Nobody profits from the violence in Juarez, says El Paso Realtor
By Joe Olvera ©, 2010
El Paso realtor Juan Uribe warns that as long as school children continue buying drugs from Mexico, they are financing the cartels. “By paying anywhere from $40 to $100 for marijuana and other drugs, they are financing the cartels and helping to create the deadly violence Juarez, Mexico, and in other parts of the Republic.”
The war that’s being waged between battling cartels has impacted heavily on the once peaceful community. Estimates are that as many as 4,700 Juarenses have been killed in the last two years because of the war being waged by the Vicente Carrillo Fuentes gang against that of Joaquin “Chapo” Guzman. The two groups are fighting for control of the lucrative drug corridor between Ciudad Juarez and El Paso, a corridor that leads further inland to the United States, where drugs generate many more riches.
Uribe, owner and operator of Team Juan Uribe Real Estate, said his company is getting the bulk of new customers from Juarez, those who are running away from the violence and purchasing either homes or businesses in El Paso. A Real Estate Broker for 25 years, Uribe said that even though his company is attracting Juarez money, nobody benefits. “It hurts in the long run, and, really, nobody benefits by what’s happening in Juarez. The violence is too much. It’s a very dangerous city. I’m even afraid to go there.”
Uribe said he was born and raised in Mexico, and, in his early years as a realtor, he worked in that country selling commercial properties and residences. In 1991, he won the Golden Real Estate Award/Golden de Mexico. He attended U.T. El Paso in 1986, where he studied Business Administration, with a focus on finance and real estate.

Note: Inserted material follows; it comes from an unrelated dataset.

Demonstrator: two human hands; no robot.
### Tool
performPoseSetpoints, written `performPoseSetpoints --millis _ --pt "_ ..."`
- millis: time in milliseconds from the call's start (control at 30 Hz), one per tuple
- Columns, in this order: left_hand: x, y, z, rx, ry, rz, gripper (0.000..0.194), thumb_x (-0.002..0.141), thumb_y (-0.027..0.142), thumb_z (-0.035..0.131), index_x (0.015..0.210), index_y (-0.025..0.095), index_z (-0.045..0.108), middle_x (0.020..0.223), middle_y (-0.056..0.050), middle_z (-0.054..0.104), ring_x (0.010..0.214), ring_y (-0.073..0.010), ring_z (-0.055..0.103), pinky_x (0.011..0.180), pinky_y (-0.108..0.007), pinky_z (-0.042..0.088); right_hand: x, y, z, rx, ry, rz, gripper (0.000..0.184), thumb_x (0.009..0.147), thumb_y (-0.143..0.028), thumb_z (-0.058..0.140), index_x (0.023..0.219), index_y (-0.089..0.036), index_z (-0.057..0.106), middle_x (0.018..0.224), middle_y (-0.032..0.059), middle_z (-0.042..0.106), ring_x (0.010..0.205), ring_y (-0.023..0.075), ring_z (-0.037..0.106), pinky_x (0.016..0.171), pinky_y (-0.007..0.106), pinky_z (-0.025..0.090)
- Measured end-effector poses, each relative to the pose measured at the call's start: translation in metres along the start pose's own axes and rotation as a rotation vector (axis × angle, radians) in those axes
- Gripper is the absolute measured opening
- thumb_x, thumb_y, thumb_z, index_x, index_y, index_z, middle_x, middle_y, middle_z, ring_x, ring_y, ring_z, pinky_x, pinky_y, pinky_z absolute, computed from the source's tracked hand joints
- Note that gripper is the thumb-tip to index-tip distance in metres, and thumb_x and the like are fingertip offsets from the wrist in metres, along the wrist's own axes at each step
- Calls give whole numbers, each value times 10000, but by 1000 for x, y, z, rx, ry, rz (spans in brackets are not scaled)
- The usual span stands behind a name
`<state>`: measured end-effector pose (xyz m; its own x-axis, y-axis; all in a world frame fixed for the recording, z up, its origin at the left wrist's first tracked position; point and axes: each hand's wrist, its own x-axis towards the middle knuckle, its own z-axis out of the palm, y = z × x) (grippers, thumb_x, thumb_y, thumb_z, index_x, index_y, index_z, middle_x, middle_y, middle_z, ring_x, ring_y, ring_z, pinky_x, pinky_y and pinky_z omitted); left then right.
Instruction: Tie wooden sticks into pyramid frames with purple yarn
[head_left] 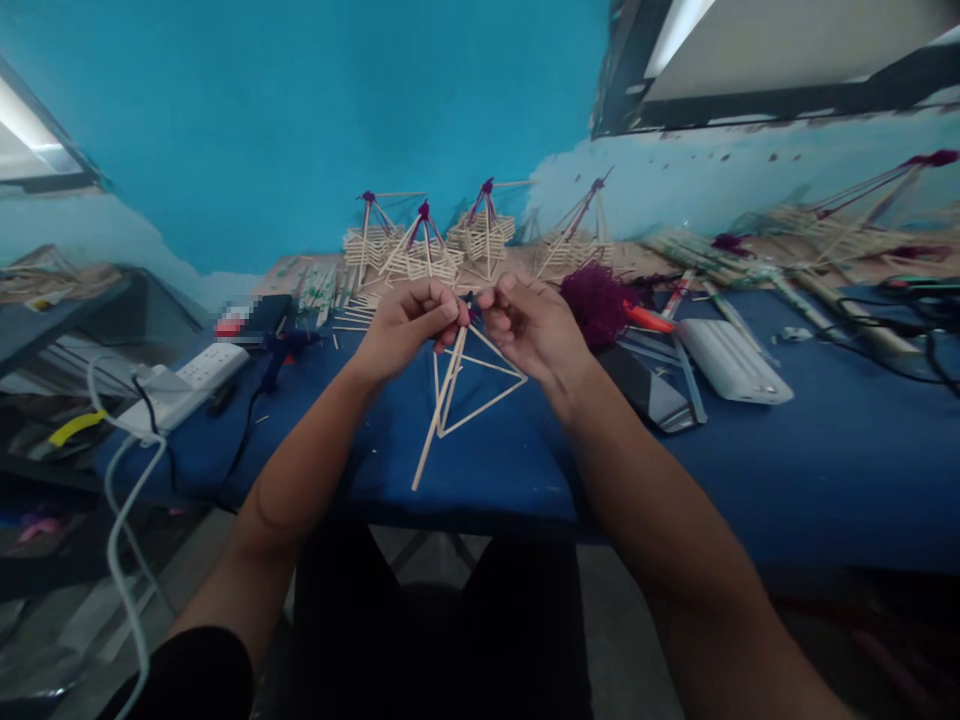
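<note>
Over the middle of the blue table stands a pyramid-shaped frame of thin wooden sticks (480,412), with one long stick jutting toward me. My left hand (420,322) pinches the top of this frame, where the sticks meet and a bit of dark purple yarn shows. Close beside it, my right hand (532,325) has its fingertips pressed together near the same tip. Whatever thin thing lies between those fingers is too small to make out. A tangled heap of purple yarn (596,302) lies just beyond my right hand.
Several finished stick structures (484,240) with purple tops line the wall side. To the left lie a power strip (187,385) and a glue gun (281,350) with cables. At right are a white power bank (733,360), an orange-handled tool (649,318) and bundled sticks.
</note>
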<state>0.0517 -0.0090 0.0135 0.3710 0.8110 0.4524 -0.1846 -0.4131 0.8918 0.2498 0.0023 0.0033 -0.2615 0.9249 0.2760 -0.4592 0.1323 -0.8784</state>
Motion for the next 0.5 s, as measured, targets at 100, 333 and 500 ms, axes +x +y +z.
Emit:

Uribe laments because many of the people moving to El Paso from Juarez are from a higher economic background and business owners. This also will hurt Juarez in the long run. “There’s been a lot of migration from Juarez to El Paso, and that’s sad. The good families, the wealthy/ conservative families are moving. We’ve sold a lot of properties, both commercial and residential. Yet, what benefits are we garnering from these sales?

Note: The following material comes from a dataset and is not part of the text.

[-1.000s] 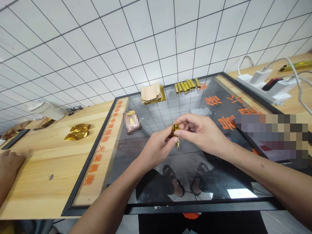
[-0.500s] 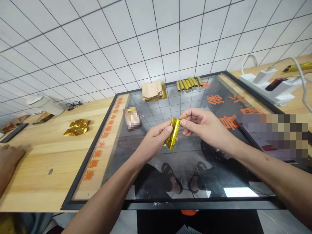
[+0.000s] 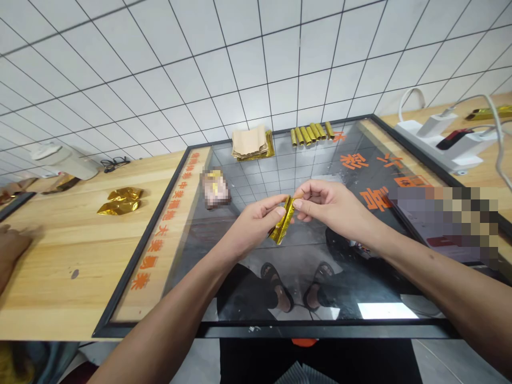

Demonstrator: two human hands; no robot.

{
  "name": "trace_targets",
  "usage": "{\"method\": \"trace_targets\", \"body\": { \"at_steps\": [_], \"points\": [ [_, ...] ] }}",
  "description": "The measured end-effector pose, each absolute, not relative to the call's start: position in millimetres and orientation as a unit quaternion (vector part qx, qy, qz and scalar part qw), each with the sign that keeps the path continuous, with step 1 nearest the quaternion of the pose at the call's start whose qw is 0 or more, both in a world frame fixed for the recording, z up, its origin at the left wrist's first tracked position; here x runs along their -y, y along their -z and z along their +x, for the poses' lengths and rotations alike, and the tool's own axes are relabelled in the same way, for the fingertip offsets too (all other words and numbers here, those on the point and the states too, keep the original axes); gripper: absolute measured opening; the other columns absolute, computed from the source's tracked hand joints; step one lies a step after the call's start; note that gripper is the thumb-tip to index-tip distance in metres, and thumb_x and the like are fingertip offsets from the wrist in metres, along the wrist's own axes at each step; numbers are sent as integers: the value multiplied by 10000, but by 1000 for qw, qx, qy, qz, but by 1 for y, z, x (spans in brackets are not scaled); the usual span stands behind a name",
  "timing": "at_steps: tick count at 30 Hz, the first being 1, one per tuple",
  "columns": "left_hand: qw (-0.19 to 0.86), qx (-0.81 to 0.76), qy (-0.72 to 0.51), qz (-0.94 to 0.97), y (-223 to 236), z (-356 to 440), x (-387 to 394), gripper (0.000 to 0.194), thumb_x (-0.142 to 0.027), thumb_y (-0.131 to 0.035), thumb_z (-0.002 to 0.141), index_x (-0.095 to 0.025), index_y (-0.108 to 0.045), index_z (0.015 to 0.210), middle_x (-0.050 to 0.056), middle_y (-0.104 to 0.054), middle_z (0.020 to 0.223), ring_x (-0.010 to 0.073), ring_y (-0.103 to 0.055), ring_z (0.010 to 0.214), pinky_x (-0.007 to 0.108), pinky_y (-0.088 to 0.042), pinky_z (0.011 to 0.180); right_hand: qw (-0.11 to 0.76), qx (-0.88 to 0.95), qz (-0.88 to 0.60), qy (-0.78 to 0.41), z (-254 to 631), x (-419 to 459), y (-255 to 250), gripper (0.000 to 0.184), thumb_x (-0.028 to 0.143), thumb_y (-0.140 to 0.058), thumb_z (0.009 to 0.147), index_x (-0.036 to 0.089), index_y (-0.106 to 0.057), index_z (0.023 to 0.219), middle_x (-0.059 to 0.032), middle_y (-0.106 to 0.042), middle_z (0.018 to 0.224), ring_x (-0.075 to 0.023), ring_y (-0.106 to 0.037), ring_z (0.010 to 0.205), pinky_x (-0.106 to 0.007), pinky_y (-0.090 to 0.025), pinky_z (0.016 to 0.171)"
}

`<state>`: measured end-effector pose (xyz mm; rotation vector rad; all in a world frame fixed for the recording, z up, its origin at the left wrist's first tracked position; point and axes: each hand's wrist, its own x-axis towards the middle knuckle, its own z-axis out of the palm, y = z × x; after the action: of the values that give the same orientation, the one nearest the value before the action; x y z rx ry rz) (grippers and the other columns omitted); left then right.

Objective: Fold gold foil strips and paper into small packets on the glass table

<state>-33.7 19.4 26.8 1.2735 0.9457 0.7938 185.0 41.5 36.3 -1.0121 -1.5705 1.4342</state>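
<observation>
We pinch a narrow gold foil strip [image 3: 282,226] in the air above a black-framed glass panel [image 3: 139,245], the fingers [image 3: 280,209] of our left hand [image 3: 254,224] and right hand [image 3: 332,205] clamped on its upper end from either side. Along the panel's far edge lie rolled gold tubes [image 3: 310,134] and tan paper [image 3: 248,141] stacked on gold foil; a pixelated packet [image 3: 215,189] sits near its left edge. On the wooden table [image 3: 72,240] further left are two gold foil packets [image 3: 120,201], and another person's hand [image 3: 12,245] rests at the table's left edge
</observation>
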Motion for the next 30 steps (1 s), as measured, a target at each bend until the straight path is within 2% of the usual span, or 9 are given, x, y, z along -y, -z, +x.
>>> {"method": "trace_targets", "body": {
  "at_steps": [4, 8, 11, 14, 19, 25, 30],
  "points": [
    [633, -422, -353, 544, -25, -34, -20, 664, -517, -759, 959, -165, -638, 1508, 111, -799, 1109, 212, -730, 918, 332, -597, 810, 378, 620, -394, -563, 186, -42, -34, 266, 403, -863, 861, 198, -703, 914, -17, -755, 764, -159, -727, 726, -269, -583, 664],
    [639, -402, -353, 553, -28, -32, -21, 546, -527, -719, 979, -177, -721, 1398, 98, -798, 1106, 194, -721, 898, 329, -614, 815, 373, 624, -392, -564, 186, -43, -34, 244, 399, -835, 889, 195, -707, 928, -23, -769, 793, -153, -734, 741, -264, -584, 681],
    [648, -405, -360, 534, -30, -30, -21, 526, -531, -728, 967, -180, -741, 1359, 99, -795, 1104, 207, -727, 919, 334, -620, 807, 371, 624, -392, -565, 186, -44, -35, 264, 423, -843, 879, 199, -706, 908, -24, -771, 782, -157, -731, 731, -273, -591, 677],
    [646, -426, -365, 518, -29, -31, -21, 594, -537, -767, 942, -173, -701, 1407, 106, -784, 1105, 222, -730, 941, 355, -621, 818, 372, 625, -399, -558, 187, -44, -36, 267, 423, -854, 860, 202, -706, 886, -20, -756, 765, -163, -729, 727, -280, -598, 672],
    [631, -430, -351, 541, -25, -35, -22, 720, -448, -860, 859, -171, -624, 1481, 48, -740, 927, 173, -688, 781, 302, -558, 703, 381, 626, -410, -543, 188, -45, -37, 263, 419, -852, 855, 198, -714, 888, -29, -749, 805, -170, -735, 744, -284, -606, 685],
    [579, -452, -361, 575, -25, -35, -24, 669, -333, -862, 812, -142, -650, 1417, -14, -666, 819, 119, -602, 684, 271, -495, 666, 365, 615, -456, -530, 188, -45, -37, 334, 475, -889, 816, 193, -710, 827, -27, -736, 741, -157, -704, 684, -267, -583, 647],
    [550, -466, -365, 589, -16, -36, -30, 518, -364, -776, 876, -139, -710, 1338, 26, -722, 884, 131, -618, 725, 262, -472, 666, 338, 614, -472, -536, 192, -52, -25, 241, 348, -881, 781, 195, -698, 817, -26, -735, 722, -155, -696, 678, -257, -559, 625]
  ]
}}
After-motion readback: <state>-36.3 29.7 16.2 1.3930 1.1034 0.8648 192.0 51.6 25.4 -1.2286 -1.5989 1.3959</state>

“I would rather see the problems fixed in Juarez, than make money off the people moving here,” Uribe said. “We sell, on the average, about four big residences per month. We’re getting the educated people, the people with money. We’re getting the engineers, the old money from Juarez.” Uribe said he still has many friends living in Juarez, but, most of his family has already moved to El Paso.
Many of those moving to El Paso owned restaurants in Juarez before moving to El Paso. Two of the restaurants which Team Uribe has helped relocate to the Sun City are Maria Chuchena and Villa del Mar. Other Juarez restaurants that have relocated to El Paso because of the violence include Aroma and Garrufo’s. On Mesa Street in El Paso’s Westside, a huge banner recently proclaimed: “Mexico is Coming.”
“Juarenses have always moved to El Paso to open new businesses, but, this time it’s different. This time, they are being forced to move. Everything is accelerated from what it used to be. Things are pretty bad. Really, nobody benefits from this forced relocation.” Uribe said he doesn’t think the Mexican Government can solve the violence which the cartels have introduced to the city. “Drugs are big business and things are way out of control for any politician to solve. The problem is the kids in the U.S. don’t know what they’re doing. They don’t think of themselves as financing the big cartels, because, after all, they are small dealers. But, they are.
“The cartels wouldn’t be able to operate without these children. Let’s face it. Kids in El Paso have too much money. They can afford to buy drugs. As long as we have these teens buying and selling drugs in El Paso, we will never resolve the issue. It’s a big cycle, a vicious cycle,” Uribe said. “Drugs are the most dangerous things in the world, and it’s sad to see people dying because of our drug needs.”